* _EXERCISE DIRECTIONS_:
Exact copies of all the lines below are needed, without the pictures.

* _GIVEN MATERIAL_:
◆ ◆ ◆ ◆ ◆

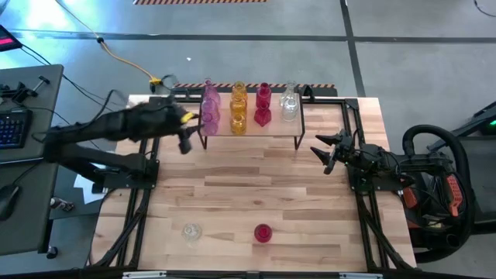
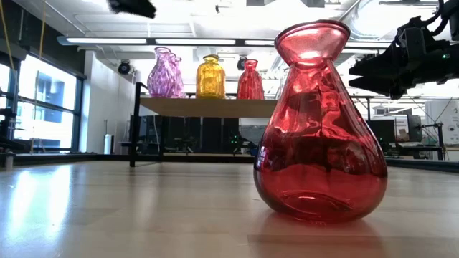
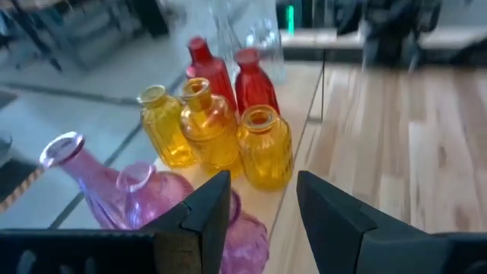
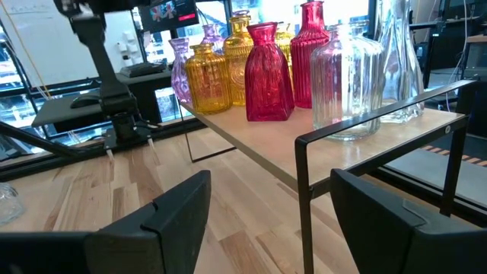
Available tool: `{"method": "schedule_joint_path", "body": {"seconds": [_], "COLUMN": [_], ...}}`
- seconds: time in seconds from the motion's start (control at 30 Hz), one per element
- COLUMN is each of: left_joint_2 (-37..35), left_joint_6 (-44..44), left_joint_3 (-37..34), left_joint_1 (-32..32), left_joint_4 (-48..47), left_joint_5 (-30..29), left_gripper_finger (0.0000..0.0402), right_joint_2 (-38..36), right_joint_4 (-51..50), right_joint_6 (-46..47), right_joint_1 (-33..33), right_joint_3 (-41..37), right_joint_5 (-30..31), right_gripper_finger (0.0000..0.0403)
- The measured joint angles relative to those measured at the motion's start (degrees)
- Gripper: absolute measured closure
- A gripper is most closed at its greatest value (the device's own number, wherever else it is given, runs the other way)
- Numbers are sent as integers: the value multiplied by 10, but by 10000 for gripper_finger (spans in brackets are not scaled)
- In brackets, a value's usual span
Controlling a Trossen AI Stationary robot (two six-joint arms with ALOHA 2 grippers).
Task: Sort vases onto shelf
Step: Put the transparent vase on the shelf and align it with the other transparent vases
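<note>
Seen from above, near the top centre of the frame: the shelf (image 1: pixel 249 133), a light wooden top on thin black wire legs, standing on the table (image 1: pixel 256 194) toward its far edge. Lined up on it, left to right: pink vases (image 1: pixel 210 108), amber-yellow vases (image 1: pixel 238 108), red vases (image 1: pixel 263 107) and clear vases (image 1: pixel 289 103), grouped by colour, upright and packed close together.

At the shelf's left end, upper left of centre: the left gripper (image 1: pixel 186 132), poised just beside the pink group and empty. Fingers (image 3: pixel 205 209) spread, with bare gap between them in the left wrist view, where pink, amber and red glass fills the middle of the picture just past the fingertips.

To the right of centre, off the shelf's right end and apart from it: the right gripper (image 1: pixel 327 155), pointing left toward the shelf, also empty. Fingers (image 4: pixel 179 209) spread wide in the right wrist view, with the shelf's black corner leg, a clear ribbed vase and a red vase ahead in the upper middle of the picture.

Low in the overhead frame, well apart from the shelf and both arms: a lone clear vase (image 1: pixel 191 232) at lower left of centre and a lone red vase (image 1: pixel 263 232) just right of it, both standing on the table. Filling the right half of the low view: that red vase, upright, with the shelf behind at centre left.
</note>
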Motion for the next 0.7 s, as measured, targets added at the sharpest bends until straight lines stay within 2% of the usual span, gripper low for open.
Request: {"method": "schedule_joint_path", "body": {"seconds": [0.2,0.37,0.5,0.7], "left_joint_2": [-190,-294,-346,-408], "left_joint_6": [9,48,54,55], "left_joint_3": [-227,-377,-452,-515], "left_joint_1": [-20,-35,-42,-47], "left_joint_4": [209,363,410,428], "left_joint_5": [-6,-12,-8,11], "left_gripper_finger": [257,257,257,257], "right_joint_2": [0,0,0,0], "right_joint_4": [0,0,0,0], "right_joint_6": [0,0,0,0], "right_joint_1": [0,0,0,0], "right_joint_3": [0,0,0,0], "right_joint_5": [0,0,0,0], "right_gripper_finger": [148,148,148,148]}}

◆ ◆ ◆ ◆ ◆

* _RESULT OF THIS TASK_:
Available tool: `{"method": "schedule_joint_path", "body": {"seconds": [_], "COLUMN": [_], ...}}`
- seconds: time in seconds from the motion's start (control at 30 Hz), one per element
- COLUMN is each of: left_joint_2 (-37..35), left_joint_6 (-44..44), left_joint_3 (-37..34), left_joint_1 (-32..32), left_joint_4 (-48..47), left_joint_5 (-30..29), left_gripper_finger (0.0000..0.0402), right_joint_2 (-38..36), right_joint_4 (-51..50), right_joint_6 (-46..47), right_joint_1 (-33..33), right_joint_3 (-41..37), right_joint_5 (-30..31), right_gripper_finger (0.0000..0.0403)
- The measured joint angles relative to those measured at the motion's start (degrees)
- Gripper: absolute measured closure
- A gripper is most closed at its greatest value (the device's own number, wherever else it is given, runs the other way)
- Numbers are sent as integers: the value multiplied by 10, but by 10000 for gripper_finger (spans in brackets are not scaled)
- In brackets, a value's usual span
Controlling a Trossen AI Stationary robot (two six-joint arms with ALOHA 2 grippers).
Task: Sort vases onto shelf
Step: Put the transparent vase on the shelf and align it with the other transparent vases
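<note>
Seen from above, near the top centre of the frame: the shelf (image 1: pixel 249 133), a light wooden top on thin black wire legs, standing on the table (image 1: pixel 256 194) toward its far edge. Lined up on it, left to right: pink vases (image 1: pixel 210 108), amber-yellow vases (image 1: pixel 238 108), red vases (image 1: pixel 263 107) and clear vases (image 1: pixel 289 103), grouped by colour, upright and packed close together.

At the shelf's left end, upper left of centre: the left gripper (image 1: pixel 186 132), poised just beside the pink group and empty. Fingers (image 3: pixel 205 209) spread, with bare gap between them in the left wrist view, where pink, amber and red glass fills the middle of the picture just past the fingertips.

To the right of centre, off the shelf's right end and apart from it: the right gripper (image 1: pixel 327 155), pointing left toward the shelf, also empty. Fingers (image 4: pixel 179 209) spread wide in the right wrist view, with the shelf's black corner leg, a clear ribbed vase and a red vase ahead in the upper middle of the picture.

Low in the overhead frame, well apart from the shelf and both arms: a lone clear vase (image 1: pixel 191 232) at lower left of centre and a lone red vase (image 1: pixel 263 232) just right of it, both standing on the table. Filling the right half of the low view: that red vase, upright, with the shelf behind at centre left.
</note>
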Motion for the next 0.7 s, as measured, targets added at the sharpest bends until straight lines stay within 2% of the usual span, gripper low for open.
Request: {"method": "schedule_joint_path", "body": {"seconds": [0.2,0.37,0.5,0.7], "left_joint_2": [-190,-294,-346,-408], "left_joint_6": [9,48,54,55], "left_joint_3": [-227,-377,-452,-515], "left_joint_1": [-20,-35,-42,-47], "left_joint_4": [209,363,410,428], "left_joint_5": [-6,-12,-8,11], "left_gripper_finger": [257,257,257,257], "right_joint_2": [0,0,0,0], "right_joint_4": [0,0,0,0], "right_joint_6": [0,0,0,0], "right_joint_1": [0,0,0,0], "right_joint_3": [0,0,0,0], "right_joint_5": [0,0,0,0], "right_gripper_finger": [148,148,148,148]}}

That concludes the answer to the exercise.